## PROBLEM TO SOLVE
Transcribe all the data, leaving each word as it is.

╭─ DATA SHOWN

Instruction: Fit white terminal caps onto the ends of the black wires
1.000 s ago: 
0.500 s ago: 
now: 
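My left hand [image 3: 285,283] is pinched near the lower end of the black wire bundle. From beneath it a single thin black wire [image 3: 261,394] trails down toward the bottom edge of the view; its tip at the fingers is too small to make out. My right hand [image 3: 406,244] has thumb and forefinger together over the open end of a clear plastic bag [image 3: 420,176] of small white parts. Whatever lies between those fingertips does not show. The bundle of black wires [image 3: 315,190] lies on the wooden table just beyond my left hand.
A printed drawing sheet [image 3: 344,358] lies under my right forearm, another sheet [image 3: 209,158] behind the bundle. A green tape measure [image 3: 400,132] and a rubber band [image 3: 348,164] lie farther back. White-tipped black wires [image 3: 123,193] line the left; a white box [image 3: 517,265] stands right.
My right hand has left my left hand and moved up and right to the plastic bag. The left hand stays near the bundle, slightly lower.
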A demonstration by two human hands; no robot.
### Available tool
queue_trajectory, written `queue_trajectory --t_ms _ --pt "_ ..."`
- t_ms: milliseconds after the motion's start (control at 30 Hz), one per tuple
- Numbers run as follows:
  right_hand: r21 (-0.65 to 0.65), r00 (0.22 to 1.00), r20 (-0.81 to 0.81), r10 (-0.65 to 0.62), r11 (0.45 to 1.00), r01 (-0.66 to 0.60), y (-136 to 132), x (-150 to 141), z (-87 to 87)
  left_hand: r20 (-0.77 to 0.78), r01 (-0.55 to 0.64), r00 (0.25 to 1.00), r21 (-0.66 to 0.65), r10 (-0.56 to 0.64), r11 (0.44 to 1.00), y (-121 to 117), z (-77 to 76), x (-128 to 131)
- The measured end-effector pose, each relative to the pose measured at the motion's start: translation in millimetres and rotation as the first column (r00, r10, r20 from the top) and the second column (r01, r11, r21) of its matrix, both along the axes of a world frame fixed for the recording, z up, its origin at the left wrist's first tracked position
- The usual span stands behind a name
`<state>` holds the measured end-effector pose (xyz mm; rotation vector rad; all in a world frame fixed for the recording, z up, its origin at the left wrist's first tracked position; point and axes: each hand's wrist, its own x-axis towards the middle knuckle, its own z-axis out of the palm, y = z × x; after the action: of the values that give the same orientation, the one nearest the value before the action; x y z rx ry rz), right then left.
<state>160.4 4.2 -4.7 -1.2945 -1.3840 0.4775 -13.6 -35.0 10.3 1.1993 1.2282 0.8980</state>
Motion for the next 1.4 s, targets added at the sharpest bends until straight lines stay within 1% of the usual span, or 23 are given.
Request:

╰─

## RESPONSE TO THE EXERCISE
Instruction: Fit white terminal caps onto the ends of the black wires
1.000 s ago: 
0.500 s ago: 
now: 
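My left hand [image 3: 285,283] is pinched near the lower end of the black wire bundle. From beneath it a single thin black wire [image 3: 261,394] trails down toward the bottom edge of the view; its tip at the fingers is too small to make out. My right hand [image 3: 406,244] has thumb and forefinger together over the open end of a clear plastic bag [image 3: 420,176] of small white parts. Whatever lies between those fingertips does not show. The bundle of black wires [image 3: 315,190] lies on the wooden table just beyond my left hand.
A printed drawing sheet [image 3: 344,358] lies under my right forearm, another sheet [image 3: 209,158] behind the bundle. A green tape measure [image 3: 400,132] and a rubber band [image 3: 348,164] lie farther back. White-tipped black wires [image 3: 123,193] line the left; a white box [image 3: 517,265] stands right.
My right hand has left my left hand and moved up and right to the plastic bag. The left hand stays near the bundle, slightly lower.
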A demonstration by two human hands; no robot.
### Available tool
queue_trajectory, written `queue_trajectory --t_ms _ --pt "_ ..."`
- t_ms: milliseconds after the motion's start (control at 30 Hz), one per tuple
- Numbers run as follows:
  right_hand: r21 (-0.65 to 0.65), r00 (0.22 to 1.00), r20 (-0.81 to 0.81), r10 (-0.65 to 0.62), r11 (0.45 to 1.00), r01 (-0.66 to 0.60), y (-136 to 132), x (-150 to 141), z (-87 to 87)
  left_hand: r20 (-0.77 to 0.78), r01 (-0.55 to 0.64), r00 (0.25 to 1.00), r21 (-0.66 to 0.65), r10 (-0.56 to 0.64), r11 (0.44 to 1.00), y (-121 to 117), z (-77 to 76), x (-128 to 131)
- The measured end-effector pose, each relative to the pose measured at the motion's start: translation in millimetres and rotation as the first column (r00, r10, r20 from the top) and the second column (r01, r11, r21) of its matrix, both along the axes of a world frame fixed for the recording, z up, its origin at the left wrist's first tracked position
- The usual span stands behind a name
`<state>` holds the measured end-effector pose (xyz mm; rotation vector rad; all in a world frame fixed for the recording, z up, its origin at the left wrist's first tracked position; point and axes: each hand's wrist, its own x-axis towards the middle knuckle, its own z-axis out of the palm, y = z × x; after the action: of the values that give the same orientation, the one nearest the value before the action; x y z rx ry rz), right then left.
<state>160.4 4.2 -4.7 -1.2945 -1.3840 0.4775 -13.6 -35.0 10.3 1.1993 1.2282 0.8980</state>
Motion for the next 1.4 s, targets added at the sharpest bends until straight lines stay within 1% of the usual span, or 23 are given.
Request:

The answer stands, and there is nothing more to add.